Guacanagari had accompanied the Spaniards into the field according to his promise, but he was little more than a spectator of this battle or rather rout. He was not of a martial spirit, and both he and his subjects must have shrunk with awe at this unusual and terrific burst of war, even though on the part of their allies. His participation in the hostilities of the white men was never forgiven by the other caciques, and he returned to his dominions, followed by the hatred and execrations of all the islanders.

CHAPTER VII.

SUBJUGATION OF THE NATIVES-IMPOSITION OF

TRIBUTE.

[1494.]

COLUMBUS followed up his victory by making a military tour through various parts of the island, and reducing them to obedience.

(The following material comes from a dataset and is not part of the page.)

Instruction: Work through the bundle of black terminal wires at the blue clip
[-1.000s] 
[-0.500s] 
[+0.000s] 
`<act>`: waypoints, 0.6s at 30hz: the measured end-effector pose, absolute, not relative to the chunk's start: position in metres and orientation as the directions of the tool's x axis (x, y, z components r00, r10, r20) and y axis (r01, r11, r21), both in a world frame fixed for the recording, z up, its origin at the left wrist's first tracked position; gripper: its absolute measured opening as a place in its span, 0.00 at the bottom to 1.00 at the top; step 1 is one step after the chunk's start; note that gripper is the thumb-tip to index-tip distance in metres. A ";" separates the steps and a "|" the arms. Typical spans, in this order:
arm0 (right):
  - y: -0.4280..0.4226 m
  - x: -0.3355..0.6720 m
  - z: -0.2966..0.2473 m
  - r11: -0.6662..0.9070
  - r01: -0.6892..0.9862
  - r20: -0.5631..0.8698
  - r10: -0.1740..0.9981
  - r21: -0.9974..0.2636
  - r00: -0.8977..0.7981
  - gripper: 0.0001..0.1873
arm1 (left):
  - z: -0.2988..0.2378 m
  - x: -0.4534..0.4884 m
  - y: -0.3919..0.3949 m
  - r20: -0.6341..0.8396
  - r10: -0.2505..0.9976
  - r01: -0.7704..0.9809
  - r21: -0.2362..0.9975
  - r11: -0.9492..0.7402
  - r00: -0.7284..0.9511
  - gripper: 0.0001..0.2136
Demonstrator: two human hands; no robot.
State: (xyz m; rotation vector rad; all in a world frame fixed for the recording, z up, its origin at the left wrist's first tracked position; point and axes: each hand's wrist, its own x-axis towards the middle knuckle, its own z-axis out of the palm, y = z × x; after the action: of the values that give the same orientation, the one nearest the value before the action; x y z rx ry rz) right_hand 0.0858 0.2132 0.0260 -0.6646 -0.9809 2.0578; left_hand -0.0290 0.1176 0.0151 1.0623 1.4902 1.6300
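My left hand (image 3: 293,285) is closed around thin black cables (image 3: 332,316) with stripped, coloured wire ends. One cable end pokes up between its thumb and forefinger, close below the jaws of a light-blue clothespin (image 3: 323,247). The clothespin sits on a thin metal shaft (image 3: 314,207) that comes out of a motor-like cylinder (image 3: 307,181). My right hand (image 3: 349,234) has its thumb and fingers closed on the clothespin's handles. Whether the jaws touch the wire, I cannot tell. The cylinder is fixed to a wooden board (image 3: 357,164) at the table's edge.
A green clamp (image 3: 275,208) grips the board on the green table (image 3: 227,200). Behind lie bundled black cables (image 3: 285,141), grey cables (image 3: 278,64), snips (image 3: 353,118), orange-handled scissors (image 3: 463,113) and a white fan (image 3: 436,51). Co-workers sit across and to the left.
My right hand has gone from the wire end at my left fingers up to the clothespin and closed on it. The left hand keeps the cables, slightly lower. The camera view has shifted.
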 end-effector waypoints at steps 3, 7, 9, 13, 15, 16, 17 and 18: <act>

The natives made occasional attempts at opposition, but were easily checked. Ojeda's troop of cavalry was of great efficacy from the rapidity of its movements, the active intrepidity of its commander, and the terror inspired by the horses. There was no service too wild and hazardous for Ojeda. If any appearance of war arose in a distant part of the country, he would penetrate with his little squadron of cavalry through the depths of the forests, and fall like a thunderbolt upon the enemy, disconcerting all their combinations and enforcing implicit submission.

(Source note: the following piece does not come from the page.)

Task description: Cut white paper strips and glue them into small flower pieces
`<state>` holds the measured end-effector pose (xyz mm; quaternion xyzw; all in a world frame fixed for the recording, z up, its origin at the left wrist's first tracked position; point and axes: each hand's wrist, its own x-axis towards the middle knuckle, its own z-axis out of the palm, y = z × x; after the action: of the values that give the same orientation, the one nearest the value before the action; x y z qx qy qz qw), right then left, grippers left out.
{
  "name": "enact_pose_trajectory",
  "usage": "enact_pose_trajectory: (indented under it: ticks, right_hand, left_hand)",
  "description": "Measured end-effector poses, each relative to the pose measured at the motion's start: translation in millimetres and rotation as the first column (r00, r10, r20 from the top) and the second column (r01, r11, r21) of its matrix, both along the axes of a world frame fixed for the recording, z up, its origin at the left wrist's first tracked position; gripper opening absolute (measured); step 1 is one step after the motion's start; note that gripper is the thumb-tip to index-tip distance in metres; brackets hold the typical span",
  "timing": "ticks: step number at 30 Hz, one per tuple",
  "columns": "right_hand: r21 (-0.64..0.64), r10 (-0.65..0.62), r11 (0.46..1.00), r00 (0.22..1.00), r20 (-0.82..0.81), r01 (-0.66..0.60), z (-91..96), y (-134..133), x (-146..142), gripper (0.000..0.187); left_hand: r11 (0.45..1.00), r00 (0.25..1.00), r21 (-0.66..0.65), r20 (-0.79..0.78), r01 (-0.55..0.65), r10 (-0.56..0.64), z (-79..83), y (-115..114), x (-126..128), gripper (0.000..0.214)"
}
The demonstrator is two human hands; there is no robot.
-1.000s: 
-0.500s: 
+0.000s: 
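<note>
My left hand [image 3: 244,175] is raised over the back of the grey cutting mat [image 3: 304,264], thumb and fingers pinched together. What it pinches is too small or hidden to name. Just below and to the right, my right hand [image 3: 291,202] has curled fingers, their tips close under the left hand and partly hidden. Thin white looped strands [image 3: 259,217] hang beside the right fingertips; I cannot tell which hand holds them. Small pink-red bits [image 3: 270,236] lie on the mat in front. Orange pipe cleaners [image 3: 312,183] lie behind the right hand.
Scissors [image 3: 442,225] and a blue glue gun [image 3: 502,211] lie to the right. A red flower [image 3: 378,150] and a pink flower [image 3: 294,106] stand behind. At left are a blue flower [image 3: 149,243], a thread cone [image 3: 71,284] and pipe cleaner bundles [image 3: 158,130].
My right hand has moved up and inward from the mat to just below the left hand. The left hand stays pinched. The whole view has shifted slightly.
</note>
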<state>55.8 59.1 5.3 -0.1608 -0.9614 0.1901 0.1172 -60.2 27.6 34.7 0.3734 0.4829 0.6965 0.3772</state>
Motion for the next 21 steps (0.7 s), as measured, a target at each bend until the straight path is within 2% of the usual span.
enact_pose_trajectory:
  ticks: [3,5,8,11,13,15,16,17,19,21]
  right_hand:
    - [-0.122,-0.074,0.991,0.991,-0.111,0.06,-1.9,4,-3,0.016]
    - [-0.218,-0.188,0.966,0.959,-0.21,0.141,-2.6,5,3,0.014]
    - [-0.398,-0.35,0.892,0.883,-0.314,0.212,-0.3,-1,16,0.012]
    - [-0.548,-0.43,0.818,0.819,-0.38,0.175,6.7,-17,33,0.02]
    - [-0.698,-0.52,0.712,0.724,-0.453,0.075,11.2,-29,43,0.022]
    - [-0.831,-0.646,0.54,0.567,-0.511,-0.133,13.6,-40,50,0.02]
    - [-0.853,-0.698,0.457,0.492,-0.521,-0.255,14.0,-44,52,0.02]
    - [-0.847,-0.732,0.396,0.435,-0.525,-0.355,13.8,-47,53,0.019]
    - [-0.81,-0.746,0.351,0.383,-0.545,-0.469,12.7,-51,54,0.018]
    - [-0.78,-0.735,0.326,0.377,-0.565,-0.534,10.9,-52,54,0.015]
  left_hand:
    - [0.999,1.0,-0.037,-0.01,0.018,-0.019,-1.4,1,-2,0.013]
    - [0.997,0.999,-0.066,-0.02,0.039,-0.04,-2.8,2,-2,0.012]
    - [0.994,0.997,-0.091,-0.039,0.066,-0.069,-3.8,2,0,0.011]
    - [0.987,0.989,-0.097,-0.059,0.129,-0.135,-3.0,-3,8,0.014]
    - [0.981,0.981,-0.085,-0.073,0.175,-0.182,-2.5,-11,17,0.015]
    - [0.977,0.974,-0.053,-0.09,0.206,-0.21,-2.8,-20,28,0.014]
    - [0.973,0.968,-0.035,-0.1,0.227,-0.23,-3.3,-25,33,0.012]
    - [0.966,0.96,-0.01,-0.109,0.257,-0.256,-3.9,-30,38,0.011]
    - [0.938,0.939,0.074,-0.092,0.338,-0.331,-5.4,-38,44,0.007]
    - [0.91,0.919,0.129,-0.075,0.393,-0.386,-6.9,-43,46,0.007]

The Royal Vega was soon brought into subjection. Being an immense plain, perfectly level, it was easily overrun by the horsemen, whose appearance overawed the most populous villages. Guarionex, its sovereign cacique, was of a mild and placable character, and though he had been roused to war by the instigation of the neighboring chieftains, he readily submitted to the domination of the Spaniards. Manicaotex, the brother of Caonabo, was also obliged to sue for peace ; and being the prime mover of the confederacy, the other caciques followed his example. Behechio alone, the cacique of Xaragua, and brotherin-law of Caonabo, made no overtures of submission. His territories lay remote from Isabella, at the western extremity of the island, around the deep bay called the Bight of Leogan, and the long peninsula called Cape Tiburon. They were difficult of access, and had not as yet been visited by the white men. He retired into his domains, taking with him his sister, the beautiful Anacaona, wife of Caonabo, whom he cherished with fraternal affection under her misfortunes, who soon acquired almost equal sway over his subjects with himself, and was destined subsequently to make some figure in the events of the island.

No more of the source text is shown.